# What is being asked:
Could you restate the data word for word and drop the pictures?

--- Dataset extract Enclosed Below ---

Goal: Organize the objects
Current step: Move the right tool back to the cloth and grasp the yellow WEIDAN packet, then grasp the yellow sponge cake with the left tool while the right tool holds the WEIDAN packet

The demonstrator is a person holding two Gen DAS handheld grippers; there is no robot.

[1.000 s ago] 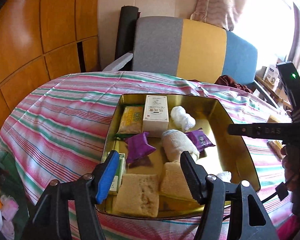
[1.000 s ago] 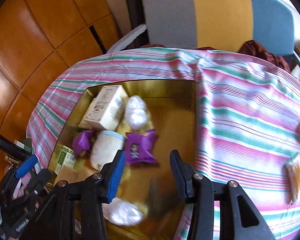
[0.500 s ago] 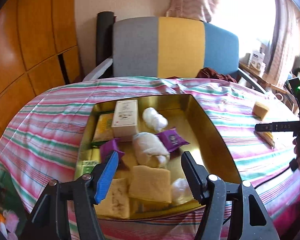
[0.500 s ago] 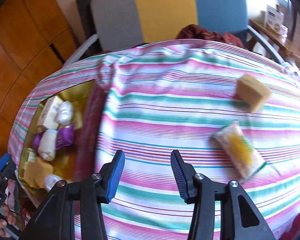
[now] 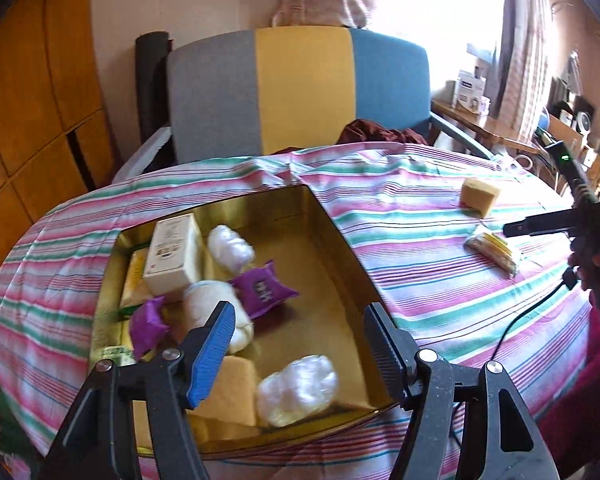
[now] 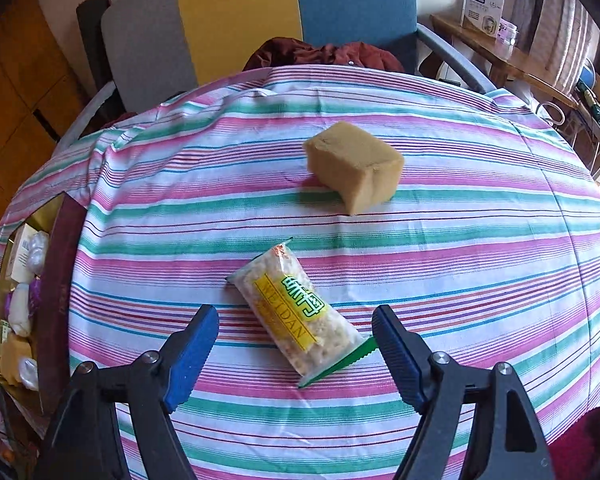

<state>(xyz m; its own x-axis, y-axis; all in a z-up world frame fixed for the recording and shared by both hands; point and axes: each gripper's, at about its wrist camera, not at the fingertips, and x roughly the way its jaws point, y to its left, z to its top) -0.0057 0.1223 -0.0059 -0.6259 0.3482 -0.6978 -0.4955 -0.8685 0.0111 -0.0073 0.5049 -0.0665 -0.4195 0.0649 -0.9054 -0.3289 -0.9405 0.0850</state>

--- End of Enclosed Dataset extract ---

# Solution to this exercise:
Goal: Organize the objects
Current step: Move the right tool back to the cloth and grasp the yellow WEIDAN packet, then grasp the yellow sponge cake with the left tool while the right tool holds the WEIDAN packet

The demonstrator is a person holding two Gen DAS handheld grippers; there is no robot.

[1.000 s ago] 
[1.000 s ago] 
[0.500 s ago] 
[0.500 s ago] 
[now] 
[now] 

<state>(xyz m; its own x-axis, y-axis; all in a z-up world frame fixed for the recording and shared by both hands; point and axes: each gripper's, at about its wrist camera, not at the fingertips, and x roughly the way its jaws point, y to its left, z to its top) -0.0057 0.1223 -0.0059 -0.6259 0.3482 -0.6978 -0.4955 -0.8685 0.0111 -0.0073 0.5049 -0.0665 -0.4195 0.0649 -0.9054 -0.3289 -0.9405 0.0850</state>

This exercise requires no further output.